Um foco principal do nosso laboratório é a resposta do hospedeiro a implantes sólidos de tecidos moles biomateriais e, em particular, como os danos celulares sofridos durante o procedimento de implantação afetam a resposta do hospedeiro. O trabalho apresentado aqui descreve experimentos preliminares usando uma linha de células de macrófago repórter e lysate celular contendo DAMP in vitro, para investigar a influência das moléculas liberadas durante danos celulares (ou seja, da cirurgia de implante) nas respostas de macrófagos aos biomateriais. O lysato celular fibroblasto foi usado para modelar os danos celulares e a liberação de DAMPs devido à colocação de biomateriais. Fibroblastos foram escolhidos para criar o lysato por causa da prevalência de fibroblastos no tecido mole, bem como a sua capacidade de secretar uma variedade de proteínas de matriz extracelular (ECM), incluindo fibronectina18. O ciclo de congelamento-degelo foi escolhido como método de lise para produzir DAMPs intracelulares e derivados de ECM, semelhante ao que estaria presente no ambiente de implante. Inibidores da protease não foram usados para fazer este lysate. Embora a lise celular descontrolada, como o ciclo de congelamento e degelo, possa resultar na liberação de proteases que podem degradar os DAMPs, essas enzimas também provavelmente estariam presentes no ambiente de implante biomaterial quando as células são danificadas durante o procedimento de implantação. A presença de DAMPs na complexa mistura molecular do liceu foi confirmada pela mancha ocidental (Figura 1B; HmGB1 e HSP60) e seap repórter ensaio (Figura 1C; NF-кB/AP-1 atividade em resposta ao lysate adsorbed). Também realizamos ensaios onde o lisato foi diluído em FBS com base na concentração total de proteínas e adsorbed em superfícies de cultura celular (Figura 5) para refletir melhor a complexidade do ambiente de implante, uma vez que irá conter uma abundância de proteínas do sangue, bem como DAMPs6. Repórter macrofago NF-кB/AP-1 atividade permaneceu significativamente aumentada em camadas adsorbed de lysate diluído em FBS, ea menor diluição para alcançar a ativação significativa foi dependente da superfície, variando de 0,1% (TCPS) a 10% (PDMS e fPTFE).

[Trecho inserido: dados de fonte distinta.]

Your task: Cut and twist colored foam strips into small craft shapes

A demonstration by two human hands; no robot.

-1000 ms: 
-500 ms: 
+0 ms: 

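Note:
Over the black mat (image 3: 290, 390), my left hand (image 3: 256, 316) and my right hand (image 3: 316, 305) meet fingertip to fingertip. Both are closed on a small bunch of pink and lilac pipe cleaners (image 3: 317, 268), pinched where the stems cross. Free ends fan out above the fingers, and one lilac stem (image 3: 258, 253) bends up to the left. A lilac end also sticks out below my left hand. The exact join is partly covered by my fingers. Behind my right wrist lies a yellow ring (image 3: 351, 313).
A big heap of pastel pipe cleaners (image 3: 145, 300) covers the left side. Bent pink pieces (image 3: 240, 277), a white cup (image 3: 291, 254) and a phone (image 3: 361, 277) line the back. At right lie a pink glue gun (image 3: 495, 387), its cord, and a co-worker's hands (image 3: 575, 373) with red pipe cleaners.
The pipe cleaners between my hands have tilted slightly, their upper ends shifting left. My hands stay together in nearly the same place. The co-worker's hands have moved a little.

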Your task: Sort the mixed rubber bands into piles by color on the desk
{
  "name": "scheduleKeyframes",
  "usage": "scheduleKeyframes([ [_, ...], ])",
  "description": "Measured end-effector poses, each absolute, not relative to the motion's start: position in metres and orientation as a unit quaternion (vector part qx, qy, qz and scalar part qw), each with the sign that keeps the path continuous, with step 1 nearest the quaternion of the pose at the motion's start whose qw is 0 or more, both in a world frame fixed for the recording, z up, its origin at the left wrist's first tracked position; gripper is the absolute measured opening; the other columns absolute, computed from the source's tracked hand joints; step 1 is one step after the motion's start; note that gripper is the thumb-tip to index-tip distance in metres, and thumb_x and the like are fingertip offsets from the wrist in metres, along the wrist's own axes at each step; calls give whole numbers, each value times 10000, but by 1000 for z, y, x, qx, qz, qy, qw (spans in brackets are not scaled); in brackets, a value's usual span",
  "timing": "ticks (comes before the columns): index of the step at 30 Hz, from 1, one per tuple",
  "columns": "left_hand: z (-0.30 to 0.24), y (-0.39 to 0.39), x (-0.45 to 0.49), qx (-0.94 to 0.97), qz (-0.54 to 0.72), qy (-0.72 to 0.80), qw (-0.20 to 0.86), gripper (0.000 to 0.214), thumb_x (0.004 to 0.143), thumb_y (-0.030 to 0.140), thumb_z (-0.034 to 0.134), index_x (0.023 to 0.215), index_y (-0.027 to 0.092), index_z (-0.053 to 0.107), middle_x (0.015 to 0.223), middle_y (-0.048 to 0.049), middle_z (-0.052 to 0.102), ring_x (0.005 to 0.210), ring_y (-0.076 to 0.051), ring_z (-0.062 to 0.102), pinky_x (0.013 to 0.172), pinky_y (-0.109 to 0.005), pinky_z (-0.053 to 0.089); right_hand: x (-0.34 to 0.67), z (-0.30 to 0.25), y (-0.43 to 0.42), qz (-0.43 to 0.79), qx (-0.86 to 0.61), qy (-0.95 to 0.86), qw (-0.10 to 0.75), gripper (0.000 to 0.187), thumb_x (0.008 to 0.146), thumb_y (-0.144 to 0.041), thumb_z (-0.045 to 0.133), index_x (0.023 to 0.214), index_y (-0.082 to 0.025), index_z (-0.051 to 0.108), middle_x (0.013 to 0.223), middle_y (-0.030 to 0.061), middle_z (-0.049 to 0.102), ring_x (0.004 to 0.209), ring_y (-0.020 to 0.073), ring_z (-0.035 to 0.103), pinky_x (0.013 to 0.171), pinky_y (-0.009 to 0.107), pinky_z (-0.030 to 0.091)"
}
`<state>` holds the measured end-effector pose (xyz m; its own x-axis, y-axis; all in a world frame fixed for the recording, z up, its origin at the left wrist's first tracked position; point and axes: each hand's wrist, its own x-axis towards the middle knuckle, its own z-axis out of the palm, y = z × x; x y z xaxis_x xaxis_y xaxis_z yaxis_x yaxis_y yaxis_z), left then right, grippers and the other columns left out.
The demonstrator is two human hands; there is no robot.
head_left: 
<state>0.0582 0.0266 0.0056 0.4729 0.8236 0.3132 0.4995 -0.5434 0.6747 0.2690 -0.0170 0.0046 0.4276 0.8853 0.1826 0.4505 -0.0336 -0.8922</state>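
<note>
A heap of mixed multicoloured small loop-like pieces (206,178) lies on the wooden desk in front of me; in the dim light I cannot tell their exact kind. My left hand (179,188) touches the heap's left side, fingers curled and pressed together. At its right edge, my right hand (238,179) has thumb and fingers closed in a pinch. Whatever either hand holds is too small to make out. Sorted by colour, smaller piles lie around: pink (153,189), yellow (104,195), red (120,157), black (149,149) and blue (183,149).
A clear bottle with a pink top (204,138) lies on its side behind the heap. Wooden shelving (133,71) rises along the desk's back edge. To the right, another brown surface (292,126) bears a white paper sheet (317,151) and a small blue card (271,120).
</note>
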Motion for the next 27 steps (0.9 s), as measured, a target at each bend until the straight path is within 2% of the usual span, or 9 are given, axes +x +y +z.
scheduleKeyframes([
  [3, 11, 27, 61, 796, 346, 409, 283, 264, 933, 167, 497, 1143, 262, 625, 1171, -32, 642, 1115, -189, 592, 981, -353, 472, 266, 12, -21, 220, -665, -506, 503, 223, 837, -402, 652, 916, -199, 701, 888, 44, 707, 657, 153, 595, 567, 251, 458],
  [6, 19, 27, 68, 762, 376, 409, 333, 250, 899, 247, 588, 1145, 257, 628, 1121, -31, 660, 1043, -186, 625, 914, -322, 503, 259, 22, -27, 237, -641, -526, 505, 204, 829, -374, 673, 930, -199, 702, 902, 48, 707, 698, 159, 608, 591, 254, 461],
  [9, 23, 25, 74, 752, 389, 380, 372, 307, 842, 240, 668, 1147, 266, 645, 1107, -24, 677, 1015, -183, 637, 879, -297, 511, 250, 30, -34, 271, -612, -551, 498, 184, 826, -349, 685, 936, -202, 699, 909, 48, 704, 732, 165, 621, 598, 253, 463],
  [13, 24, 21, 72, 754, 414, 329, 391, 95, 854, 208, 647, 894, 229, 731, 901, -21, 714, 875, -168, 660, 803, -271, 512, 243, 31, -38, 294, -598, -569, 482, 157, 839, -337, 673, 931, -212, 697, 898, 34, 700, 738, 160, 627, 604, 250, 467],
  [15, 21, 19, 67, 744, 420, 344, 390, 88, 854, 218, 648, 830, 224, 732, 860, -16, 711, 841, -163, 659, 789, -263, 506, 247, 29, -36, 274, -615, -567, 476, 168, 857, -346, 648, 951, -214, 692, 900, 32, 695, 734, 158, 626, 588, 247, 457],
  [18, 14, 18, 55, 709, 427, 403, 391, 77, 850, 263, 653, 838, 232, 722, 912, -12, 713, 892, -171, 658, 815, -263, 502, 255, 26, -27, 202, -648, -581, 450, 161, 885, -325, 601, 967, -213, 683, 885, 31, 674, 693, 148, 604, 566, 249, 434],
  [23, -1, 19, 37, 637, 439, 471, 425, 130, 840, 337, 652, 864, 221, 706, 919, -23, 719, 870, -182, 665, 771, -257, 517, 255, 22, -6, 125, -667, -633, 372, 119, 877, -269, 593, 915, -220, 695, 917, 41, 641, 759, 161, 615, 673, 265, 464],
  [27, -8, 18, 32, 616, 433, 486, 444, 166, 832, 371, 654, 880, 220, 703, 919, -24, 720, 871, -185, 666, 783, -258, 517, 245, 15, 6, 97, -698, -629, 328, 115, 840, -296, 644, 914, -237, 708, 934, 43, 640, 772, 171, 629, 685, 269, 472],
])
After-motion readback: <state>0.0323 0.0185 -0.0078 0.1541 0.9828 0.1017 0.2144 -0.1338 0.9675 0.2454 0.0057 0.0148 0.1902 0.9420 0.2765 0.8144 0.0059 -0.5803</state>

Os polímeros PMMA, PDMS e PTFE foram escolhidos para este trabalho por não serem degradáveis e têm sido amplamente utilizados na literatura para avaliar a adsorção de proteínas e a resposta de macrófagos aos biomateriais19,20,21,22,23,24,25. O TCPS também foi utilizado para comparação, uma vez que é um substrato comum utilizado para macrofago in vitro e trabalho de sinalização TLR21,26,27,28. Os materiais utilizados em nosso trabalho são exemplos representativos de biomateriais sólidos não degradáveis. No entanto, muitos outros materiais poderiam ser usados com este modelo, desde que o material possa ser revestido em placas de cultura celular ou slides de microscópio e devidamente descontaminado. A linha de células de macrófago do repórter NF-κB/AP-1 foi selecionada para esse modelo in vitro porque permite a medição rápida e indireta da atividade NF-κB/AP-1 através da expressão indutível NF-κB/AP-1 da SEAP. Os macrófagos do repórter NF-κB/AP-1 exigem o uso de phleomicina D1 na mídia cultural como antibiótico seletivo para garantir que apenas células com o gene SEAP indutor NF-кB/AP-1 estejam presentes29. Para o ensaio de fósforo alcalino, é fundamental usar HI-FBS na mídia de cultura celular para evitar potenciais resultados falsos positivos gerados pelas fosfatases alcalinas presentes no soro. Nossa pesquisa até o momento sugere que as superfícies adsorbed FBS não geram um resultado falso positivo detectável, provavelmente porque as moléculas de soro são fortemente adsorbed para a superfície da cultura e não são liberados para o supernatant. O ponto de tempo de cultura para os macrofrófagos repórter (20 h), ensaio ponto de incubação (2,5 h), e absorvente leitura comprimento de onda (635 nm) para o ensaio de fósforo alcalino foram otimizados com este sistema para garantir medições robustas e reprodutíveis para todas as condições.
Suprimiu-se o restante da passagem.